Possible math error in Blitzmax? (and speedtests)

BlitzMax Forums/BlitzMax Programming/Possible math error in Blitzmax? (and speedtests)

AdamRedwoods(Posted 2011) [#1]
I could be doing something wrong, but when I change the "local" to "global" it works.

blitzmax version 1.37



which outputs (correctly in debug, but not in release):



skidracer(Posted 2011) [#2]
Floats only have 7 digits of accuracy at the best of times, shouldn't you be using Doubles?


Warpy(Posted 2011) [#3]
Gosh, that is interesting! The problem's still there even if you change to Doubles.


Floyd(Posted 2011) [#4]
Brace yourself for some arcane details.

Floating point arithmetic is done in special 80-bit registers, regardless of whether the original number was single ( 32-bit ) or double ( 64-bit ). As long as the numbers remain in these registers they are being processed as 80-bit values. Whenever a value is stored from a register to memory it is rounded to a 32-bit or 64-bit approximation of that 80-bit value.

In a lengthy loop, such as this program uses, that can change results noticably. If all calculations are done without touching memory the results are more accurate than if intermediate results are stored/reloaded at each step in the loop. In Debug mode all such intermediate results are stored/reloaded. In Release mode they may or may not be, depending on available registers ( there are only eight of them ) and what kind of variables are involved. That's why the results here agree, except for the Local case.

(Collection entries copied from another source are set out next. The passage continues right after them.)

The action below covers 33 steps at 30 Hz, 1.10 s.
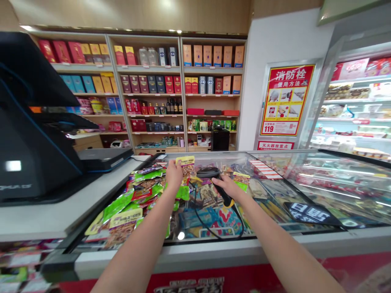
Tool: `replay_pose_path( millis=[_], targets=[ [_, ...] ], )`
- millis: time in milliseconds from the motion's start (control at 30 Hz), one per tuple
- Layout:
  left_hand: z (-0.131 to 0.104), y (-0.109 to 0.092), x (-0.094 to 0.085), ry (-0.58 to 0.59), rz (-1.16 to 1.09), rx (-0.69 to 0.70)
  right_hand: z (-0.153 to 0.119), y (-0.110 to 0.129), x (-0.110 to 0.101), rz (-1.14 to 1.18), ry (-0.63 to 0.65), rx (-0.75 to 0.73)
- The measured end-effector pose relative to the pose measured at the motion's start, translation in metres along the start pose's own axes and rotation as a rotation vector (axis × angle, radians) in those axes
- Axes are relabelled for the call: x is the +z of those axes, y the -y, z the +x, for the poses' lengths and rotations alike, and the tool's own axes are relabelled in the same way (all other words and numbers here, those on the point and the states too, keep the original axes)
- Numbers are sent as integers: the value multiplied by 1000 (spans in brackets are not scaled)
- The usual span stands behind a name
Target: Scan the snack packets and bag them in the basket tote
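My left hand (174, 175) holds a yellow-topped snack packet (185, 164) upright by its left edge, above the glass freezer top. Just to the right, my right hand (226, 186) is wrapped round the handle of a black barcode scanner (210, 173) with a yellow-tipped grip end; its head points left towards the packet. The scanner's black cable (200, 219) loops down over the glass. Beside and below my left hand lies a spread pile of green, red and yellow snack packets (126, 219). A similar packet (241, 176) lies beyond my right hand.
At the left, a dark checkout machine (33, 142) stands on a white counter (39, 217). A dark sign (313, 213) lies on the freezer's right part. Behind are shelves (146, 71) of boxes, a red and yellow poster (287, 99) and a lit display fridge (354, 110).
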<state>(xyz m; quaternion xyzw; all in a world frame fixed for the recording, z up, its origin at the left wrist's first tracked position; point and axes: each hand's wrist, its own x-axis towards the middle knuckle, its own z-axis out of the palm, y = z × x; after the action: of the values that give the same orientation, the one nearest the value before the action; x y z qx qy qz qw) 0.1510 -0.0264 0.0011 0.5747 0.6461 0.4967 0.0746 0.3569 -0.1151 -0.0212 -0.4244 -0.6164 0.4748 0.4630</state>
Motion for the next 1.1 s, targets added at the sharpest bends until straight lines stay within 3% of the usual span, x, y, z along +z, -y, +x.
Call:
replay_pose_path(
  millis=[133,233,367,533,633,733,933,1100],
  targets=[
    [8,40,-56,-48,198,-7,15,1,43,-21,147,-27],
    [9,62,-83,-62,353,-53,22,0,68,-27,201,-5],
    [6,75,-95,-79,429,-38,28,-1,85,-26,207,5],
    [-2,68,-91,-176,433,106,32,-7,81,-25,169,-18],
    [-9,51,-77,-151,394,197,29,-10,63,-17,90,-34],
    [-23,27,-49,-6,353,265,18,-13,34,-7,-23,-53],
    [-74,-36,38,487,392,371,-13,-25,-40,-5,-366,-24],
    [-111,-79,101,668,360,326,-29,-36,-89,1,-603,-30]
  ],
)
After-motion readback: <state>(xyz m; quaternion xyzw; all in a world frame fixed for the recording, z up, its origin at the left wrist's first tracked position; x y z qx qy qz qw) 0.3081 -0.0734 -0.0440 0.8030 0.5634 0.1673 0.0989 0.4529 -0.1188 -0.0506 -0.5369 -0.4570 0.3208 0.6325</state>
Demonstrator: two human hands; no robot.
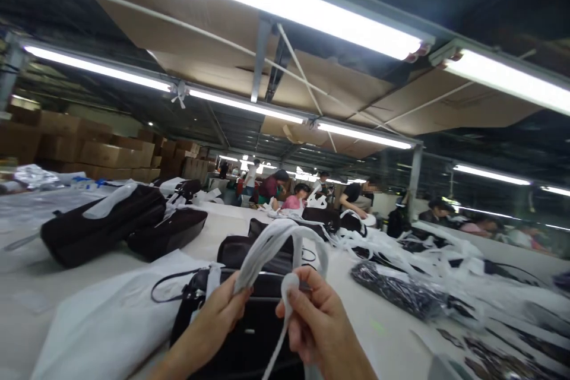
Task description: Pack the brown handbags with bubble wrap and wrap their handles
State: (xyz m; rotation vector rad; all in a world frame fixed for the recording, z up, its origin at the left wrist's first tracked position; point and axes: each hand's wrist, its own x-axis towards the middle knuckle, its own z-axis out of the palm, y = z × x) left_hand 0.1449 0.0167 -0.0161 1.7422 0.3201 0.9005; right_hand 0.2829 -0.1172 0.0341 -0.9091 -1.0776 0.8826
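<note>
A black handbag stands in front of me on the white table. Its handle arches above it, wrapped in white foam-like material. My left hand is closed around the left side of this wrapped handle. My right hand pinches a white wrapping strip between thumb and fingers near the handle's right side, and the strip's tail hangs down over the bag. A thin black strap loop sticks out at the bag's left.
Black bags lie at the left, beside a white sheet. White strips and a plastic-wrapped dark bundle lie at the right. Metal pieces are at the lower right. Several people work farther back; cartons are stacked at the far left.
</note>
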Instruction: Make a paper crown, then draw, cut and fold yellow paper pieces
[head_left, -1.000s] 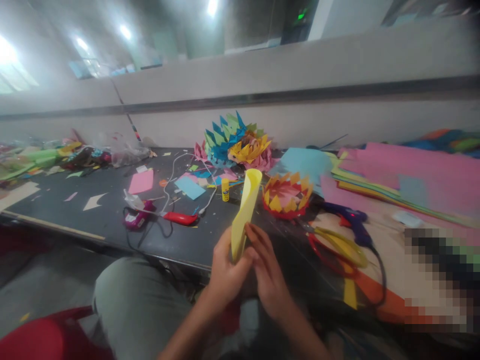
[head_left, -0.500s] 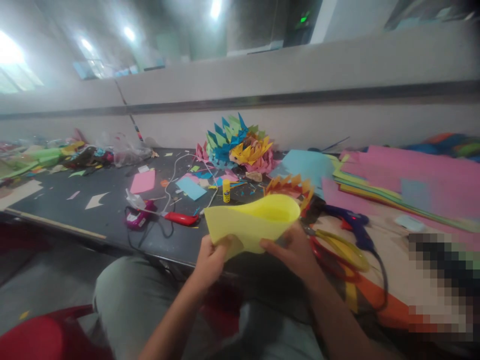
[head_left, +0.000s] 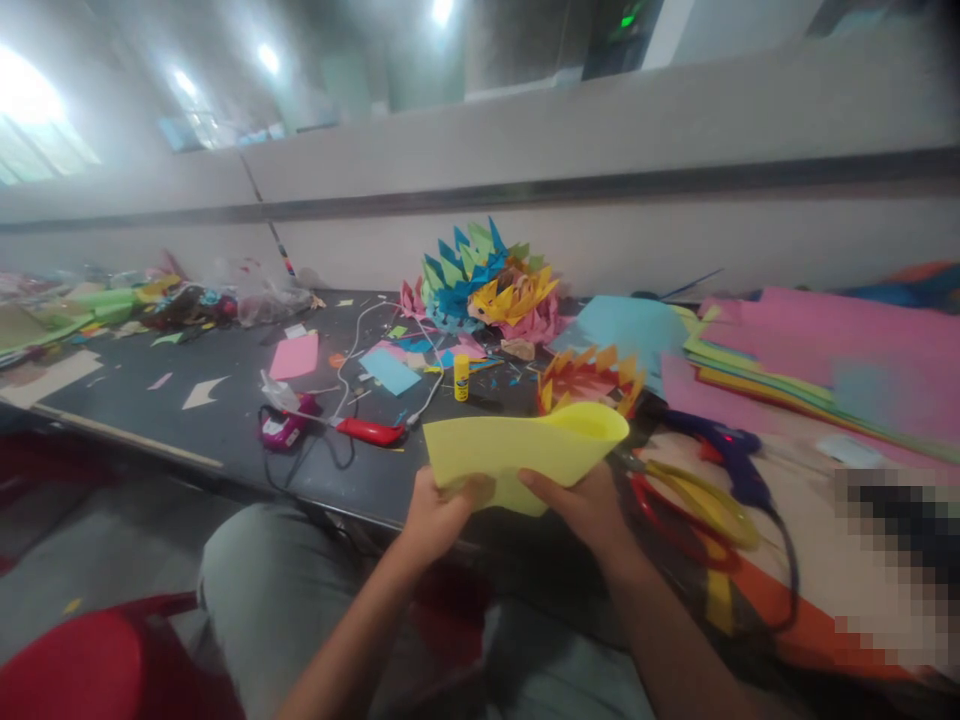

As a separate issue note that the default floating point type for numeric literals is single precision. Thus 1.0000001 is single precision and you should use 1.0000001## to get double precision.

I changed all floats to doubles and ran the code in two forms. I used 1.0000001##, and also in the original from which defaults to #. Here are the results.



The most accurate form is visible at the top, with Release mode and ##. The fastest and most accurate is the "all register" calculation. It ends with 5021 while the others end with 3645.

As a final obscure statistical fact note that accumulated floating point errors tend to grow as the square root of the number of calculations: 100 times as much work means 10 times as much error, 10000 times the work gives 100 times the error...

We go through the loop 10^7 times. Sqr( 10^7 ) is around 3200 and so we expect to lose slightly more than three digits of accuracy. This is visible in the final digits of 5021 and 3645.


Okay, that may have been too much information. The short version is that Debug and Release results can differ, but not always. The accumulated difference will grow as the calculations get lengthier.

Although not on display here the differences can be large if values get stored into integers. For example 5.0001 will become 5 while 4.9999 will be 4.


Warpy(Posted 2011) [#5]
Eeesh, Floyd. Whenever I start feeling clever, you appear and dispel the notion.


AdamRedwoods(Posted 2011) [#6]
Very interesting, thanks for the info!